I should be in bed now so ive given up on the diag for now just stalking the forums but Ill give this all another read tomorrow and get stuck in. Mean time though.... I just wanted to comment on your 2nd point there.... Dont take this the wrong way, I proper appreciate all the advice given so far... but.
NOOOOOOOOOOOOOOOO. dont tell me nortons a badun!!!! lol
So, I got my first (actually, this is only my second) pc about 8 years ago. I ran norton on that all the time I owned it... I think.
I got this one with norton on it as a trail. when that ran out I got mcafee. Last year I brought norton 360 and got told i shouldnt of so i brought kaspersky (sp).
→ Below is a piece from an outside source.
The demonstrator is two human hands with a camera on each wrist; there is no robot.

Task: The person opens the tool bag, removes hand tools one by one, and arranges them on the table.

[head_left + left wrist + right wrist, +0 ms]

Then I got advised to try agv, so I downloaded that. then got told about avast and how that was best, so I got that..... and last week I swapped that out as I got told theres conflict issues so I went and brought 360 again
I might just left the viruses through.... can you ever get to carrier status whereby they dont make you ill anymore?
good spot.
the blue screens come up and disappear pretty quick but bottom left of them i have been able to make out something about
"crash dump..... blahblah"
my old graphics card was a geforce 4. I got the 430 as the guy told me it was a pretty straightforward replacment item.... i.e would match the other things if the geforce 4 did.... i think.
EDIT: Also, "i was having a look over the dx report"... props to you and the others.... I might as well be looking through the phonebook from 20ft away for all the sense it makes to me.
Then definitely disable video memory sharing in the BIOS. I can't tell you how to do that other than PB uses a modified Phoenix BIOS and usually responds to F1, F2 or DEL to launch into setup. From there look around under the options until you find one that says something about shared memory. Disable it or set to 0 (zero, zed, naught, however you say it).
And when you next see your "guy", let him know that DDR3 VRAM is not sharable with system memory of a lesser speed or different timings.
Hey, we're all in this together and knowledge costs nothing to pass along. I hope my advice works out for you.